Mesmo sem ter tempo de pensar sobre a fusão, teremos cada analista chutando para um lado. Veremos os analistas mais mal vestidos do mercado comentando sobre a atratividade das coleções de moda das empresas (sim, isso acontece!).
Eu apenas assumirei minha incapacidade de avaliar moda em geral.
Probabilidades: Soma + Hering é compra?
Imagino que a operação dará certo. Não vejo problemas no CADE, e o preço pago pelo Grupo Soma deverá afugentar a competição.
Mas Hering ainda negocia 5 por cento abaixo do preço que Soma pagará na empresa – esse é o prêmio de risco que o mercado oferece caso a operação tenha sucesso.
Hoje, Hering negocia a 27x Ebitda histórico, e Soma negocia a 90x – ambos impactados pela pandemia, claro. Mas precisamos retirar a pandemia da conta. Hering negocia a 17x Ebitda de 2019, e Soma a 28x.
Já pensando no futuro, usando a média das estimativas para 2021, ambas negociam a 19x Ebitda (LREN negocia a 16x, por exemplo). Quer dizer, no preço atual, a reestruturação de Soma + Hering já deu certo. Hering negocia ao mesmo preço de Soma.
Pense em probabilidades: vale a pena pagar por uma reestruturação que ainda não deu certo em Soma + Hering? Ou é melhor pagar menos por uma ótima varejista, com uma execução que já funciona, como LREN?

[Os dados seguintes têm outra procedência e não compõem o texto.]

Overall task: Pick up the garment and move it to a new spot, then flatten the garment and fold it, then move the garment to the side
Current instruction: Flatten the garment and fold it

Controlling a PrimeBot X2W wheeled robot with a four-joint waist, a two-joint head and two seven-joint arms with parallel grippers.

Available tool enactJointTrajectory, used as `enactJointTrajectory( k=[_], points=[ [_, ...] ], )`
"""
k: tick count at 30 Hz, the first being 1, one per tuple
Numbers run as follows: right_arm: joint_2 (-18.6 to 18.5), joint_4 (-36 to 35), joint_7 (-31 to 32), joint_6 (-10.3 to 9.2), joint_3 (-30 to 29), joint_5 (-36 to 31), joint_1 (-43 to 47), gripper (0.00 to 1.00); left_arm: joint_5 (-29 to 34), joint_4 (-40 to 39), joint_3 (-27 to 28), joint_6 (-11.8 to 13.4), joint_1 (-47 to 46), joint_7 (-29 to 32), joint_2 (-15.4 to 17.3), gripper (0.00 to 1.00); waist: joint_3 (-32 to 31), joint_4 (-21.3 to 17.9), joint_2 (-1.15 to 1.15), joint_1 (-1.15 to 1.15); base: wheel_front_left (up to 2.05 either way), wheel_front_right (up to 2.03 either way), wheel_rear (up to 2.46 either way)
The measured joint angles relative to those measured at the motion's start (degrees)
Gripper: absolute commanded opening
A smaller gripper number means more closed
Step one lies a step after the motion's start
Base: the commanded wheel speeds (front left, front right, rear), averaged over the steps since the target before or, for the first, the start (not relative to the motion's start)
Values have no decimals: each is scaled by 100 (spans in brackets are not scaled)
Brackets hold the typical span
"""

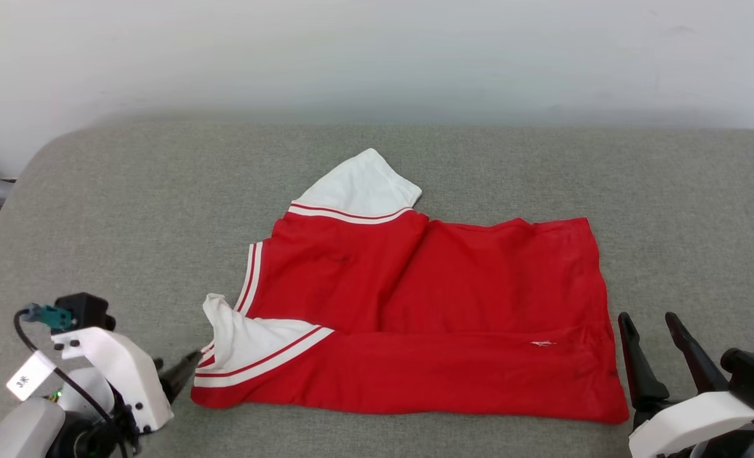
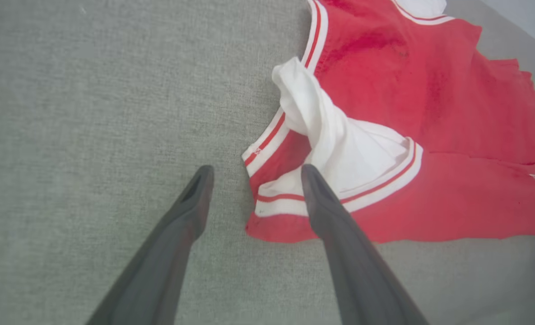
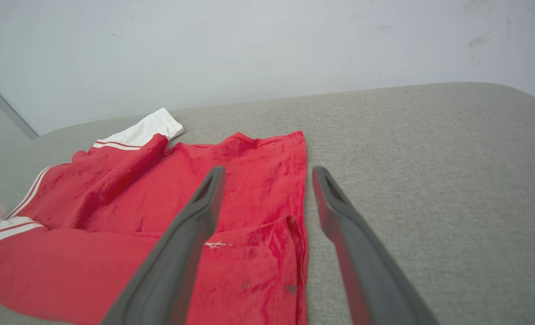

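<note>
While its two fingers stand spread with nothing between them, the left gripper [image 2: 256, 174] sits at the near left corner of the shirt [image 1: 427, 305], by its white sleeve [image 2: 353, 153]. The right gripper [image 1: 648, 318], equally spread and empty, sits just beside the shirt's right edge, and the shirt lies partly folded on a grey cushion [image 1: 128, 210]

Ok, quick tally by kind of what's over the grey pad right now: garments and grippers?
Garments: 1, the garment, red with white sleeves.
Grippers: 2, the left gripper and the right gripper, both with jaws open.
Total: 3.
</note>
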Motion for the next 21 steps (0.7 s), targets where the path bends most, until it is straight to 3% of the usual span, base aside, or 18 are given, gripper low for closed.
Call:
enactJointTrajectory(
  k=[3,7,17,18,19,20,21],
  points=[
    [25,-96,51,0,2,-18,-2,100,-170,-134,-89,143,126,471,59,100,69,-38,0,0,0,0,0],
    [68,-149,105,0,13,-19,-17,100,-242,-125,-149,225,126,656,44,100,215,-84,0,0,0,0,0],
    [133,-126,274,0,-27,4,-132,100,-216,341,-289,60,-172,725,-168,100,645,-240,0,0,0,0,0],
    [135,-111,298,0,-62,10,-141,100,-215,404,-309,33,-204,730,-189,96,672,-256,0,0,0,0,0],
    [136,-93,318,0,-94,14,-142,100,-234,453,-333,2,-226,786,-207,67,689,-272,0,0,0,0,0],
    [138,-77,346,0,-142,35,-142,100,-244,483,-347,-23,-259,843,-203,49,699,-283,0,0,0,0,0],
    [141,-65,364,0,-190,64,-142,100,-244,506,-360,-53,-273,864,-205,40,703,-289,0,0,0,0,0]
  ],
)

Soma + Hering pode dar certo? Pode. Eu acho muito provável que funcione (é só tirar a família da gestão). A Hering é um ótimo negócio, extremamente rentável, com marca forte e presença nacional.
De qualquer modo, uma reestruturação nunca é fácil. O tempo de operação das empresas é completamente diferente do tempo do mercado. Pensando em probabilidades, preferimos observar Soma + Hering de fora.
A moda é passageira. Aguardamos pacientemente. As movimentações no varejo brasileiro ainda nos darão boas oportunidades.